Exercise directions
Give the data again exactly, from its opening line through the line in which "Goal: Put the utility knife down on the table" appears.

*** Material for this task

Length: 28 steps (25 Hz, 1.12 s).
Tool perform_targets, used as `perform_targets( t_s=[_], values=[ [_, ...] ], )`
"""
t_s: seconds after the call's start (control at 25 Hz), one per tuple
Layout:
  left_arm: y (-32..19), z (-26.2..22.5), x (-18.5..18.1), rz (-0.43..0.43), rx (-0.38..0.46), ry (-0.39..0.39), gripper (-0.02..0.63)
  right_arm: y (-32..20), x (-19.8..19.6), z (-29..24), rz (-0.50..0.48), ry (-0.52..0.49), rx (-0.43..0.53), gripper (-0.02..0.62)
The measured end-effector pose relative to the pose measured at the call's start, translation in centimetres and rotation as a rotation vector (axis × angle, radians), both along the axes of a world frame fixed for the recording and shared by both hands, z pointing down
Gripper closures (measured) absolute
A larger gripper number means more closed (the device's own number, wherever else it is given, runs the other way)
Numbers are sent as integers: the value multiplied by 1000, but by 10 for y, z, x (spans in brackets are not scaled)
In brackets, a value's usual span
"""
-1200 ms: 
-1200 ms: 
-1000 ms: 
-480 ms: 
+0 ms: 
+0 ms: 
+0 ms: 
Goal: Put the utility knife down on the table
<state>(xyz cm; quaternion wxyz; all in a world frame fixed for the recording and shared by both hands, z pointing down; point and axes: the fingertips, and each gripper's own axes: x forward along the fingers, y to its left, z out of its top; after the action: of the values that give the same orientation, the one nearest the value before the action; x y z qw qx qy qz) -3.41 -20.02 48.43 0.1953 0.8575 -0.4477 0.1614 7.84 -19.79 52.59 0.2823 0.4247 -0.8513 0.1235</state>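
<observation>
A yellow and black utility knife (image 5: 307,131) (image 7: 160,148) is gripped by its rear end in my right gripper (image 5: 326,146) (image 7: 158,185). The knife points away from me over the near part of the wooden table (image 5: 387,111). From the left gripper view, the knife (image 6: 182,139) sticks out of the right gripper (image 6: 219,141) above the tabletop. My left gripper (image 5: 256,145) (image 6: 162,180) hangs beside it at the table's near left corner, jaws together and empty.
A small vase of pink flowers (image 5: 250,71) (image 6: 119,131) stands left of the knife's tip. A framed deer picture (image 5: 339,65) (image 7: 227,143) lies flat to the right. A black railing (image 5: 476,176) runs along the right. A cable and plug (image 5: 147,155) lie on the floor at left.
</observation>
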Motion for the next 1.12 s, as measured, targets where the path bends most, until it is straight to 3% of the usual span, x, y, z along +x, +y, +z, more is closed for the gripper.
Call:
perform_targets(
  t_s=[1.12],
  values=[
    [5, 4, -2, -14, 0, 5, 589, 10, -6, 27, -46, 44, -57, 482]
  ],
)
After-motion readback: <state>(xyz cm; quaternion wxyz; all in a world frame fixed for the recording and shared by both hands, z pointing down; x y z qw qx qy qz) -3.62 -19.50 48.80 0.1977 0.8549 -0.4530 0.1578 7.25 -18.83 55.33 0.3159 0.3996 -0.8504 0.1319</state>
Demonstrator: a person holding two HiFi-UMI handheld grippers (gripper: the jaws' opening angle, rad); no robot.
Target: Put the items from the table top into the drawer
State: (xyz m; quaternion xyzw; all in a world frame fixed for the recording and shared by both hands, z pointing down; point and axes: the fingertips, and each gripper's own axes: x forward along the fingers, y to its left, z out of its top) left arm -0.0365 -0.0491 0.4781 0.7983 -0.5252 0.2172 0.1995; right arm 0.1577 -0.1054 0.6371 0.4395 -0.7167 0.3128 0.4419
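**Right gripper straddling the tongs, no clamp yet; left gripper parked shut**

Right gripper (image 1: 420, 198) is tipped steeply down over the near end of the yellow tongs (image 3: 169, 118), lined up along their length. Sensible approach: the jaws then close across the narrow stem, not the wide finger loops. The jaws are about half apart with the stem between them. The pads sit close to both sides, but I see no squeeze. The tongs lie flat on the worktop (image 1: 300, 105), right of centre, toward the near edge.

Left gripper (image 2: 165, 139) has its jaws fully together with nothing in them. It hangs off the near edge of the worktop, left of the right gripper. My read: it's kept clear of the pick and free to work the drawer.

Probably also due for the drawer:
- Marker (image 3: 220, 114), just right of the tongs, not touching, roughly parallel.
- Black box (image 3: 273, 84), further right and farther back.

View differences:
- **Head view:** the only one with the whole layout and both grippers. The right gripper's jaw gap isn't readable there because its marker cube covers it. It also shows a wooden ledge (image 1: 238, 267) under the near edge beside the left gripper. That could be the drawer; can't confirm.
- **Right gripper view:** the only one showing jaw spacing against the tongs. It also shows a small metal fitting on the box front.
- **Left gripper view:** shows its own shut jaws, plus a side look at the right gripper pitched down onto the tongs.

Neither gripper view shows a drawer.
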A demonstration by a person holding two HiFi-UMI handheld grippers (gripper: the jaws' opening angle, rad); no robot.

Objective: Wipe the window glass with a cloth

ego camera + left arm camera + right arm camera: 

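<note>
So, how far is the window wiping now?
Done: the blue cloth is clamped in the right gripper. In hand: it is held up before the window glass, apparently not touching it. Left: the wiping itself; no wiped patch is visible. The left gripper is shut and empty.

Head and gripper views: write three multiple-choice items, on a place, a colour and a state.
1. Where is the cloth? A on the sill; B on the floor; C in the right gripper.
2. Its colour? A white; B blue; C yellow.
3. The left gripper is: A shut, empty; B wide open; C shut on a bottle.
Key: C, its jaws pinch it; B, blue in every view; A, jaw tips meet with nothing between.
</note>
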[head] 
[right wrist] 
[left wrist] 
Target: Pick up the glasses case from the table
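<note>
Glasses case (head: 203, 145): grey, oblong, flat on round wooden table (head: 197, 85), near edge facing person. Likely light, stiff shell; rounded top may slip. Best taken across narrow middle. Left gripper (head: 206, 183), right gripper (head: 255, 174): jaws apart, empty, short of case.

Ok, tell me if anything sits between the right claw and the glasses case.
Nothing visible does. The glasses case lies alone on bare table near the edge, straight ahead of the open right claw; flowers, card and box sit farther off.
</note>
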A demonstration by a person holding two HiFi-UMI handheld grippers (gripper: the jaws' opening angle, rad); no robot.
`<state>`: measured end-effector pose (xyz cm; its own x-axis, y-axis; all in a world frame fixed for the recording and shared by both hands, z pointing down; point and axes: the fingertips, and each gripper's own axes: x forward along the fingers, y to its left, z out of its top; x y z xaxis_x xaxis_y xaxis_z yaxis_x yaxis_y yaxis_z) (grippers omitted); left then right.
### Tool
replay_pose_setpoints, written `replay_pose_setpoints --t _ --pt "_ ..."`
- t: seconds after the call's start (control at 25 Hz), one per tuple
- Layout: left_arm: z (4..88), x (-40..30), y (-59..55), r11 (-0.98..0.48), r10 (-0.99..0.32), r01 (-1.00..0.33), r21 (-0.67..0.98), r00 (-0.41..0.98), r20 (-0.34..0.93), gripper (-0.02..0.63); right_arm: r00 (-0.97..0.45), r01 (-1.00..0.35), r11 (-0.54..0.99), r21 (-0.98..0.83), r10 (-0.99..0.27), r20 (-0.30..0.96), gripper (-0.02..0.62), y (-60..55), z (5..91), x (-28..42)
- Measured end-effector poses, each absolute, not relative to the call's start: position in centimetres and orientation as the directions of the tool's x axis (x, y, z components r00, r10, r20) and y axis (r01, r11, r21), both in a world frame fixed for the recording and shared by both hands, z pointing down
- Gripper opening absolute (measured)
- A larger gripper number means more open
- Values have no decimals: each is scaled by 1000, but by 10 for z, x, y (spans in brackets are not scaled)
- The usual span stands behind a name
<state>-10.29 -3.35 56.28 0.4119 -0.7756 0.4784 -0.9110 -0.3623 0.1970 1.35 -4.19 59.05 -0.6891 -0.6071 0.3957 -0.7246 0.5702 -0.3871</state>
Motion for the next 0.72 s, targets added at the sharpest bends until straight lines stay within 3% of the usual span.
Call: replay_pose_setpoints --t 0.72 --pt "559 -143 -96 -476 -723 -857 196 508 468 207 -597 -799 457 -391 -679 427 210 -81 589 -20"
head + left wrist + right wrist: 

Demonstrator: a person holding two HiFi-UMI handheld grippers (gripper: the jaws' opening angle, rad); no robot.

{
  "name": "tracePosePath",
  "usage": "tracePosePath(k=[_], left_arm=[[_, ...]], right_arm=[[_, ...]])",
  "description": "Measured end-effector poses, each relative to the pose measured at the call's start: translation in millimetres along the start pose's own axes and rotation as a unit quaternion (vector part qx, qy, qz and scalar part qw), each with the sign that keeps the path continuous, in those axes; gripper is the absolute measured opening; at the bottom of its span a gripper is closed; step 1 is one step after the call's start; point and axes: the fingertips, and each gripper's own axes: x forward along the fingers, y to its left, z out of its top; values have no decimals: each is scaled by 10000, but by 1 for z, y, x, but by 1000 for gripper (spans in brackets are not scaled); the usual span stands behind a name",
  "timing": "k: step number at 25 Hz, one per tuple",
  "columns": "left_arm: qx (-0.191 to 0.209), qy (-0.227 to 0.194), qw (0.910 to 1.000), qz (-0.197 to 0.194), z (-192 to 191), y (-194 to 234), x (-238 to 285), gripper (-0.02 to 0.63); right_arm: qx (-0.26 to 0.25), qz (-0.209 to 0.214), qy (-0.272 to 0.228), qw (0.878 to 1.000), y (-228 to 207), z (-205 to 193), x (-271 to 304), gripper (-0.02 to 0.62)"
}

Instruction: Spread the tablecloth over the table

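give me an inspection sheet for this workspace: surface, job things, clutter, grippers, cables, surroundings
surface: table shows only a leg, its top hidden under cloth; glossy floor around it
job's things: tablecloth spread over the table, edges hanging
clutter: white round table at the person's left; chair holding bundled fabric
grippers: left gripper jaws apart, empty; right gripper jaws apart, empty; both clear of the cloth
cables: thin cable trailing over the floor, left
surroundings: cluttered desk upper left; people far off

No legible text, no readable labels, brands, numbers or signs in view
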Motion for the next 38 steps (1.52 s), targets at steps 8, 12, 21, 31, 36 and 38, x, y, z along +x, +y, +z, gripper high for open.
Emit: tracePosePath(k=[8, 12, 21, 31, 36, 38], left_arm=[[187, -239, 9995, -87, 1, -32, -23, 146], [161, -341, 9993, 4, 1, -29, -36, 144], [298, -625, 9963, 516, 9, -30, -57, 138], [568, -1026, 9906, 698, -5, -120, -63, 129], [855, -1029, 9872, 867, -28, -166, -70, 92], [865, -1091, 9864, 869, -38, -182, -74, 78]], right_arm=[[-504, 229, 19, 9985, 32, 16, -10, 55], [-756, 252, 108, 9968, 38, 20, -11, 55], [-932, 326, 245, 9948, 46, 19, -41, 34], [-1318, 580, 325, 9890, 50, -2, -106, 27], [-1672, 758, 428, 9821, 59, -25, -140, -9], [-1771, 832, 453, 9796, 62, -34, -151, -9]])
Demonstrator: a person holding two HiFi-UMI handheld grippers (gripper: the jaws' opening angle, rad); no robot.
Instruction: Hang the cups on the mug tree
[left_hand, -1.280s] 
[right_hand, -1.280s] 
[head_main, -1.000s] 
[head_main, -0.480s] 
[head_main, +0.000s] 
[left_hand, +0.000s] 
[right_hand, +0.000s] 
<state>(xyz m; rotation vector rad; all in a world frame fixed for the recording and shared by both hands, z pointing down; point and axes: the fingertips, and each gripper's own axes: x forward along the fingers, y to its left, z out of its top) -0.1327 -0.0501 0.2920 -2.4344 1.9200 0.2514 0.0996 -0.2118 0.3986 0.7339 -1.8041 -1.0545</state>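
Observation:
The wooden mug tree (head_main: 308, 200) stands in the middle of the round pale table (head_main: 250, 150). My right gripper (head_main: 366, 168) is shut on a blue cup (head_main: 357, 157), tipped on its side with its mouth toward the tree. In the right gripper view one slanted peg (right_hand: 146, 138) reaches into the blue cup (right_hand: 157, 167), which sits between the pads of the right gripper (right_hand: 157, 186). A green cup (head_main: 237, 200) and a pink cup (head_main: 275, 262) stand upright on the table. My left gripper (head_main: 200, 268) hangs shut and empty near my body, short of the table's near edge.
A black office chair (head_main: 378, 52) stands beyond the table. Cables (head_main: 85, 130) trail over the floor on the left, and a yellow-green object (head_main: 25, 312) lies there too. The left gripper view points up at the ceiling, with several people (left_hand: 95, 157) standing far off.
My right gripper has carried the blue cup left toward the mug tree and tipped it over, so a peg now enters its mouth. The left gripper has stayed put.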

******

Exercise answer
Length: 28 steps (25 Hz, 1.12 s).
Tool perform_targets, used as `perform_targets( t_s=[_], values=[ [_, ...] ], )`
"""
t_s: seconds after the call's start (control at 25 Hz), one per tuple
Layout:
  left_arm: y (-32..19), z (-26.2..22.5), x (-18.5..18.1), rz (-0.43..0.43), rx (-0.38..0.46), ry (-0.39..0.39), gripper (-0.02..0.63)
  right_arm: y (-32..20), x (-19.8..19.6), z (-29..24), rz (-0.50..0.48), ry (-0.52..0.49), rx (-0.43..0.53), gripper (-0.02..0.62)
The measured end-effector pose relative to the pose measured at the call's start, translation in centimetres and rotation as a rotation vector (axis × angle, radians), both along the axes of a world frame fixed for the recording and shared by both hands, z pointing down
Gripper closures (measured) absolute
A larger gripper number means more closed (the device's own number, wherever else it is given, runs the other way)
Numbers are sent as integers: the value multiplied by 1000, but by 10 for y, z, x (spans in brackets are not scaled)
In brackets, a value's usual span
"""
-1200 ms: 
-1200 ms: 
-1000 ms: 
-480 ms: 
+0 ms: 
+0 ms: 
+0 ms: 
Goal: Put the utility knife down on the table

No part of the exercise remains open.